If \(a^2 \in H\), then this implies that \(a^4=a^2 \cdot a^2 \in H\) (again, closure) However, since the order of \(a\) is 3 (it is a 3-cycle), then \(a^4=a\) and hence \(a \in H\). However, from assumption \(a \notin H\). Contradiction

Similarly, if \(a^2 \in a H\) then \(a \in H\) and again this is a contradiction. Hence, \(H\) cannot be a subgroup of \(A_4\) of order 6 \(\blacksquare\)

We have assumed implicitly that \(A_4\) is generated by 3-cycles: I won’t proof that but I’ll give an idea on why this might be true:

First, any product of two transpositions is a product of 3-cycles.

As an example, consider the product of two transpositions:

\((ab)(ac)=(acb)\) \((ab)(cd)=(dac)(abd)\)

Hint: Do the “inside” operation first, e.g. for the first one consider \((ac)\) then consider \((ab)\). In general, for \((f \circ g)(x)=f(g(x))\)

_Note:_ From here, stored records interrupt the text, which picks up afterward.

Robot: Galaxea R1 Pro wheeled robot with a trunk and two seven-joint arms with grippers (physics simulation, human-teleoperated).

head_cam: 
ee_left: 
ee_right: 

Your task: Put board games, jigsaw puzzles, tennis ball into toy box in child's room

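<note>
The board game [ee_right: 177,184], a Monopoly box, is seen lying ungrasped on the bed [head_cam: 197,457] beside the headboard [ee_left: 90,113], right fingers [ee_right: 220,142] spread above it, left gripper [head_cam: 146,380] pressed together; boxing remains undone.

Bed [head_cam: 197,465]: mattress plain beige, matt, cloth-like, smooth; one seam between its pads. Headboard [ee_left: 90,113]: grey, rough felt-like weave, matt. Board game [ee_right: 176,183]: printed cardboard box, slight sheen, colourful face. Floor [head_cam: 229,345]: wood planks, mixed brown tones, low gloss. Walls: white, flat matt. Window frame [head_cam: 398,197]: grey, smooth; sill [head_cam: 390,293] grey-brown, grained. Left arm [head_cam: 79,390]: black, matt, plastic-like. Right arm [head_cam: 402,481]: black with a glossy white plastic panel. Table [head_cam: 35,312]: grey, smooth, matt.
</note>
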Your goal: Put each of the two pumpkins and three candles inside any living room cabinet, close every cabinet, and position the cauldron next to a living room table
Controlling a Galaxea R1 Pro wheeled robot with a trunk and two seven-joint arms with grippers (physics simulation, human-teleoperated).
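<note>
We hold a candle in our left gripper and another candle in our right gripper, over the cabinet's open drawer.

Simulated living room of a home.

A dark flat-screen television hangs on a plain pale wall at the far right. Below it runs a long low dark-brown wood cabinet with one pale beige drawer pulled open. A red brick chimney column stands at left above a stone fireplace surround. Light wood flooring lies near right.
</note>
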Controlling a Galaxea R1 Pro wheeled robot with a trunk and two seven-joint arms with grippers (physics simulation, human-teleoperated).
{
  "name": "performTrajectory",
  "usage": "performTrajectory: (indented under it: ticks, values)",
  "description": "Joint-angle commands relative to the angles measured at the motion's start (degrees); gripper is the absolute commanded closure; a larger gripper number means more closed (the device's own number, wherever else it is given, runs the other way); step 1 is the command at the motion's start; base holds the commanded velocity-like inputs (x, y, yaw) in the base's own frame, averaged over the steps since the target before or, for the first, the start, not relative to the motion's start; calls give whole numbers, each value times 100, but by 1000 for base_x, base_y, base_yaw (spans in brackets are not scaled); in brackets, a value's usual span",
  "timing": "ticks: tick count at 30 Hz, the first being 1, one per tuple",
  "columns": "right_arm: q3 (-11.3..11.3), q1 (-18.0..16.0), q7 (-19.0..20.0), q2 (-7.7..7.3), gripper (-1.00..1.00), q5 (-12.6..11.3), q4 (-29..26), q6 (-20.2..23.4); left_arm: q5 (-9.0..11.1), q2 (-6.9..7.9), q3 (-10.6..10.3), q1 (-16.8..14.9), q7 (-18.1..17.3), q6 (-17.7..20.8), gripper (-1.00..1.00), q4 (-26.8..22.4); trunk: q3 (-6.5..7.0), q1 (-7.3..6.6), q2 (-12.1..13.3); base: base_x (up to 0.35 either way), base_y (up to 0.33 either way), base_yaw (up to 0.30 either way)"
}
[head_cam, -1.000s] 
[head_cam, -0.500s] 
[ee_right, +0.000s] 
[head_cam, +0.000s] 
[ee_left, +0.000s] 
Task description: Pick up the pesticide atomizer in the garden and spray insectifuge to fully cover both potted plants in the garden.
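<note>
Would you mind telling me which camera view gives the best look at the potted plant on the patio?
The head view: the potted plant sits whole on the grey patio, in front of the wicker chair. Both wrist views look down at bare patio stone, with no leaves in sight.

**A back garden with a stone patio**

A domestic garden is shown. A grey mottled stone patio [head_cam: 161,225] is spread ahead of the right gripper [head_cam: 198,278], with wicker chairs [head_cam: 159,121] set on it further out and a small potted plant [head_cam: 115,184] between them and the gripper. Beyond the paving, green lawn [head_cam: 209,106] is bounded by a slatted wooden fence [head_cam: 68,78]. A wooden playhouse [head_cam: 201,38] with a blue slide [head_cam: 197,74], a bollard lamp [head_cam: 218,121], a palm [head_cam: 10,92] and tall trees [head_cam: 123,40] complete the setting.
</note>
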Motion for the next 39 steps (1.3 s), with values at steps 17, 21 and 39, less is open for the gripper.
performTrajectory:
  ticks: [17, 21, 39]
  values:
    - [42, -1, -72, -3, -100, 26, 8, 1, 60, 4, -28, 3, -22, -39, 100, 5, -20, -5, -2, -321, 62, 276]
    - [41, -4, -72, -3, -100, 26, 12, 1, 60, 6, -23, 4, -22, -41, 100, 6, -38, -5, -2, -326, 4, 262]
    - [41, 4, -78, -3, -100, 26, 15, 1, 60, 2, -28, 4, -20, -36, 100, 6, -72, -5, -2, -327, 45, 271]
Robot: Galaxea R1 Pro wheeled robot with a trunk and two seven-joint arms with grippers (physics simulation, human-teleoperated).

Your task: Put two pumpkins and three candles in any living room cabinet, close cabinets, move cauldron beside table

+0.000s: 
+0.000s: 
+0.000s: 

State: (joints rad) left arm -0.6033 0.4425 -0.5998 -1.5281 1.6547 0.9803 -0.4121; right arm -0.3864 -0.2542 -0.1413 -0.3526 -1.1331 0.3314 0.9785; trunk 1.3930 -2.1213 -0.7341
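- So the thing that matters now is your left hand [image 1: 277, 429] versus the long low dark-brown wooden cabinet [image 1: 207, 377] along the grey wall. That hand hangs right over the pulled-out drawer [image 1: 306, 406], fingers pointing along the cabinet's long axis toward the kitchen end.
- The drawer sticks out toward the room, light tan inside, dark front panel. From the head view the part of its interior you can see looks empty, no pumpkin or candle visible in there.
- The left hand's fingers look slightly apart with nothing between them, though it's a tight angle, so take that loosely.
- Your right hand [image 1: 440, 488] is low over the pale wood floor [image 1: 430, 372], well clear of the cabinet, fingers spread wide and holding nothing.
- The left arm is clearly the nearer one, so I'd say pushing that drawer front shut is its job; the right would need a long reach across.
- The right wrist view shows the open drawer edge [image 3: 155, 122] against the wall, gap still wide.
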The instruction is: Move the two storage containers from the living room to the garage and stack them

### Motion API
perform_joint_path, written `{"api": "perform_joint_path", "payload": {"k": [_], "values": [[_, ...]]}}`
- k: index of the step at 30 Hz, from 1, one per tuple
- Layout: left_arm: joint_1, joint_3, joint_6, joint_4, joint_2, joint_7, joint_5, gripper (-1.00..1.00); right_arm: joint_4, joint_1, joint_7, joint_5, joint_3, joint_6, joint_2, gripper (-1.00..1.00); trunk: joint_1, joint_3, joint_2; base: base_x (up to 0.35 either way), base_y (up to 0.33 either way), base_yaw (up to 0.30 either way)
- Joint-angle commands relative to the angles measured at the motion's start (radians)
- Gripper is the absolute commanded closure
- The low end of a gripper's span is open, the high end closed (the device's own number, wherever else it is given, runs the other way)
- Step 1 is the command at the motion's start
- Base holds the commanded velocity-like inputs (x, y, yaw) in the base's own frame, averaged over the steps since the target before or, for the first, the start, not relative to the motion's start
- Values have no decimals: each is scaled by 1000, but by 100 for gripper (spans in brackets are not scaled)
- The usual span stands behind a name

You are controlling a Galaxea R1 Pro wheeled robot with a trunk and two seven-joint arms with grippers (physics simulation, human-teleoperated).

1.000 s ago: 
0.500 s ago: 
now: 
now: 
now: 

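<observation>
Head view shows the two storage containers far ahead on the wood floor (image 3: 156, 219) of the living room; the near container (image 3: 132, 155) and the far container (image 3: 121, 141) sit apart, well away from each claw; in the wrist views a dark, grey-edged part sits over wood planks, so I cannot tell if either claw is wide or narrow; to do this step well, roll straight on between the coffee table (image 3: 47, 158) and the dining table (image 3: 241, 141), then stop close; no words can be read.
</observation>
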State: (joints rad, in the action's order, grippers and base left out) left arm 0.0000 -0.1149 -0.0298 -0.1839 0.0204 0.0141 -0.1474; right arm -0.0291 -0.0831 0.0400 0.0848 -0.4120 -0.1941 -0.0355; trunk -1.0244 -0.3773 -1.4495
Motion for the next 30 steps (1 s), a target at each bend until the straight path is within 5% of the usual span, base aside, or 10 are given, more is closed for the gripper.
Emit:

I’ll do the first one as an example.

To see where \(a\) is mapped to, First consider \((ac)\), \(a \rightarrow c\). There is no \(c\) in \((ab)\) so indeed \(a \rightarrow c\).

To see where \(c\) is mapped to, First consider \(c \rightarrow a\) in \((ac)\). Notice that \(a \rightarrow b\) in \((ab)\). So \(c \rightarrow b\).

Finally for \(b\), again, first consider \((ac)\). However, \(b\) is not in \((ac)\). From \((ab)\), we can see \(b \rightarrow a\). Thus, \(b \rightarrow a\)

Therefore, \(a \rightarrow c \rightarrow b \rightarrow a\), i.e. \((ab)(ac)=(acb)\) \(\blacksquare\)

I will state without proof that the product of a even number of transpositions is also a 3-cycle.